### Problem
Beginning with the first line of the material, set down each line exactly as written, up to and including the line with "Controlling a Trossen".

■ ■ ■ ■ ■

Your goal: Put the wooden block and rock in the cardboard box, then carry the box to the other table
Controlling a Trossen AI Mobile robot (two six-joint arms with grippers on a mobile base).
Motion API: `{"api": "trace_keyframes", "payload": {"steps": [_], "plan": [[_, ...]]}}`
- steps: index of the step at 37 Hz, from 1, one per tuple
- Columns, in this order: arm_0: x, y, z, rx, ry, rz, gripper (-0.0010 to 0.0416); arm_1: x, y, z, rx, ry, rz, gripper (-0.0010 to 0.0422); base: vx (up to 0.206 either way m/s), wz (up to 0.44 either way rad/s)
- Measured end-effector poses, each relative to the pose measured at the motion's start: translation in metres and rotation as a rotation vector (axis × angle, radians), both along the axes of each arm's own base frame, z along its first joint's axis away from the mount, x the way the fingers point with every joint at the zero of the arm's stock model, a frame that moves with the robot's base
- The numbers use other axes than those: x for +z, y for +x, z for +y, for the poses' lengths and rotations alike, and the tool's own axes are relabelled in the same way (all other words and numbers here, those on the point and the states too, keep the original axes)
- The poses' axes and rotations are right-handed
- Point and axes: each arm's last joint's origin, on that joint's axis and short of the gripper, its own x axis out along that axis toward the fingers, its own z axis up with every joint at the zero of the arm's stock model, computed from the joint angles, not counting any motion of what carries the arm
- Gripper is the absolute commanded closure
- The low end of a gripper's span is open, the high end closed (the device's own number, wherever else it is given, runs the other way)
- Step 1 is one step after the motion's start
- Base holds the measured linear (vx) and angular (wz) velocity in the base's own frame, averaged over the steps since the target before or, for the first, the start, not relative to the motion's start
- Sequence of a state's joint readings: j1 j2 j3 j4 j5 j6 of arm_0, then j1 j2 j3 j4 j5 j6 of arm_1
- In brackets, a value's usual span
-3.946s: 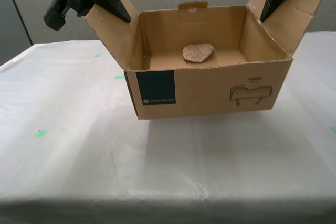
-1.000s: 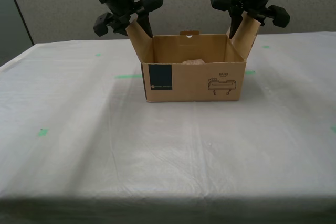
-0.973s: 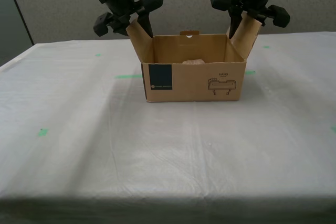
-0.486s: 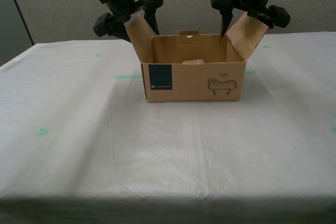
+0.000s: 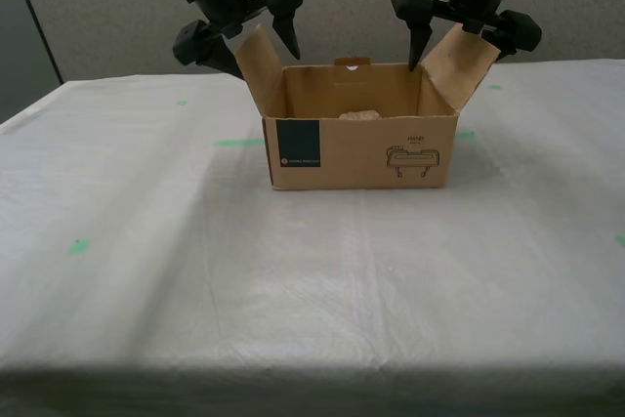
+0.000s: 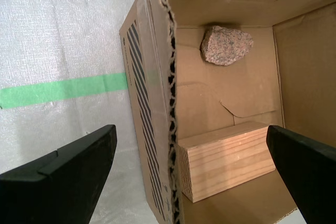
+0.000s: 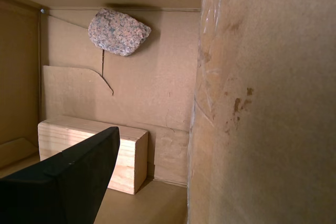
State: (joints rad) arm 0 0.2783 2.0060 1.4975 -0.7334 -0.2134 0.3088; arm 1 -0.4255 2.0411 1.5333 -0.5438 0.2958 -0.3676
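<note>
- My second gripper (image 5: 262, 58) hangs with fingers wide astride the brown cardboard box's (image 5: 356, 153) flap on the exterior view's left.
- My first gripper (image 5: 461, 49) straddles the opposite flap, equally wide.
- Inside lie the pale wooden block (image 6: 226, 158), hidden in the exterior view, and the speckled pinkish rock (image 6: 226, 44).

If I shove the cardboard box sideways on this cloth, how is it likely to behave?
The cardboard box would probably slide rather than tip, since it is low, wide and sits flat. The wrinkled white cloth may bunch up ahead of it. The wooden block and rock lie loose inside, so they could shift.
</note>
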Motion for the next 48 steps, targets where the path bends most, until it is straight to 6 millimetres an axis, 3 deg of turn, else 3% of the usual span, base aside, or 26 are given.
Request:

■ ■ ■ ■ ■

### Completed exercise
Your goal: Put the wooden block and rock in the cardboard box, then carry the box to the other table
Controlling a Trossen AI Mobile robot (two six-joint arms with grippers on a mobile base).

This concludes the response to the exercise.